Methods: Thirty-six patients with chronic partial epilepsy and a LEAT-suspect MRI lesion were analyzed by FET-PET using visual inspection and quantitative analysis of standard uptake values (SUV). PET results were correlated with clinical and histopathologic data.
Results: FET-PET study was positive in 22 of 36 analyzed lesions and in 14 of 22 histologically verified LEAT lesions. The precise World Health Organization (WHO) tumoral entity was not predicted by FET-PET. Notably, FET uptake correlated strikingly with age at epilepsy onset (p = 0.001). Further correlations were seen for age at surgery (p = 0.007) and gadolinium-contrast enhancement on MRI (p < 0.05).
Discussion: FET-PET is a helpful tool for LEAT diagnosis, particularly when MRI readings are ambiguous. FET uptake, which is likely mediated by the l-amino acid transporter (LAT) family, might indicate a principally important biologic property of certain LEATs, since LAT molecules also are involved in cell growth regulation.
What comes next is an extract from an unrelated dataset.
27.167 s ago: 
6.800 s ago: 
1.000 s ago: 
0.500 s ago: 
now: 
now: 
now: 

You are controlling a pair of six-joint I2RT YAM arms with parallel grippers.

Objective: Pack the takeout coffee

Glioneuronal neoplasms are a common cause of medically refractory epilepsy affecting approximately 30% of patients in surgical epilepsy series (Zentner et al., 1997; Luyken et al., 2004; Stoffman et al., 2004; Schramm & Aliashkevich, 2007; Blümcke, 2009). Long-term epilepsy associated tumors (LEATs) encompass a spectrum of pathologies, including gangliogliomas (GGs), dysembryoplastic neuroepithelial tumors (DNETs), and some other low-grade tumor types, for example, pleomorphic xanthoastrocytoma (Blümcke, 2009). Although infrequent among all central nervous system (CNS) neoplasms (Louis et al., 2007), LEAT entities are commonly found in the context of chronic medically refractory partial epilepsy (Blümcke, 2009). Prior to the era of modern imaging techniques, detection of LEATs depended largely on tissue diagnosis after histopathologic workup (Cavanagh, 1958). Although LEAT lesions are now often detected much earlier in the disease course as a result of better and more frequent imaging, accurate methods of presurgical prediction of the specific histopathologic tumor type are still lacking. Moreover, currently many tumors still remain undetected or are not clearly identified as neoplastic lesions, owing to their variable imaging appearance (Oertzen et al., 2002). Therefore, a technique supporting a clear LEAT diagnosis would have great value for diagnosis and therapeutic approaches in refractory epilepsy.
18Fluoroethyl-l-tyrosine (FET) is a valuable positron emission tomography (PET) tracer for investigating the amino acid metabolism of different tissues, especially tumors (Weckesser et al., 2005). In comparison to other radiolabeled amino acid molecules like 11C-methionine (MET), FET provides advantages due to its stability, kinetics, and long half-life allowing multiple investigations following a single synthesis step (Langen et al., 2006). Data from in vitro experiments indicates that FET enters cells through a sodium-independent membrane amino acid transport mechanism involving transmembrane protein complexes of the so-called l-amino acid transporter or LAT family (Heiss et al., 1999). However, the exact cellular mechanism of FET transport and retention remains to be determined.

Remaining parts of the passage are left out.